§ EXERCISE DETAILS
All that is wanted is a word-for-word copy of the data from its first line to the line containing "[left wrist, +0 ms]", both included.

══ PROVIDED MATERIAL

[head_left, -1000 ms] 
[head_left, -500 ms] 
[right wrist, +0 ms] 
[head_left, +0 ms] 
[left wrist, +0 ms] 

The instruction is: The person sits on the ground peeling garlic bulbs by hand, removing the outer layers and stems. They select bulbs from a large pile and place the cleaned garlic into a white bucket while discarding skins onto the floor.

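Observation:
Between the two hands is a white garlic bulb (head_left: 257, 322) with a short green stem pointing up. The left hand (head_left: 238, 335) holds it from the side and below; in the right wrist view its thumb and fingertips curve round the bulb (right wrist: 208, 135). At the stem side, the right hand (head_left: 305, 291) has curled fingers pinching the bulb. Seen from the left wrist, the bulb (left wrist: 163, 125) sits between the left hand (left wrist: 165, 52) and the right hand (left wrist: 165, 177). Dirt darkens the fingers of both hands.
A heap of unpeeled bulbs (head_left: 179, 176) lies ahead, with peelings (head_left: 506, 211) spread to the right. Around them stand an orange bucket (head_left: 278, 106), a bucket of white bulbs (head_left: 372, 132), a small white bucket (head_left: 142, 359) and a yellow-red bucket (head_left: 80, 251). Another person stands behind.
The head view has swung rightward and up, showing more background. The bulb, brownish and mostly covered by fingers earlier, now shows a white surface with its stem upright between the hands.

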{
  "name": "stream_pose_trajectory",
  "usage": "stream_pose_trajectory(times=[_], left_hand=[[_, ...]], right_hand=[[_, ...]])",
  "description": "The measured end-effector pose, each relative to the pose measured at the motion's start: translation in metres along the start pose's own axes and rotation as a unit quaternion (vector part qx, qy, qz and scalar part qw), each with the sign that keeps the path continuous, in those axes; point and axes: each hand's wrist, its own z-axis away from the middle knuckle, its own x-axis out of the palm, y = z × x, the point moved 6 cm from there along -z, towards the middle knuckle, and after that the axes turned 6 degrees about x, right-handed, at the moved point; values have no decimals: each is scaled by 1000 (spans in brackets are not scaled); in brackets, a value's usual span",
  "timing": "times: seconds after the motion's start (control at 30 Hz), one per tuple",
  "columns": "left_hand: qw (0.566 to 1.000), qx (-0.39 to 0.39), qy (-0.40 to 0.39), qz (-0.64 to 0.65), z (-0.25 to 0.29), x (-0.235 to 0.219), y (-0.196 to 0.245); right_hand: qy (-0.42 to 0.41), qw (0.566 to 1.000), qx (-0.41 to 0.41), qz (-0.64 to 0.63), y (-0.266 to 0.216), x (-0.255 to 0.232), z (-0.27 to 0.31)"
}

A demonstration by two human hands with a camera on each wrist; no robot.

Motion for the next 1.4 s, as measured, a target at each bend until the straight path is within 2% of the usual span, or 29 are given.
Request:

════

§ ANSWER SPACE
[head_left, -1000 ms] 
[head_left, -500 ms] 
[right wrist, +0 ms] 
[head_left, +0 ms] 
[left wrist, +0 ms] 

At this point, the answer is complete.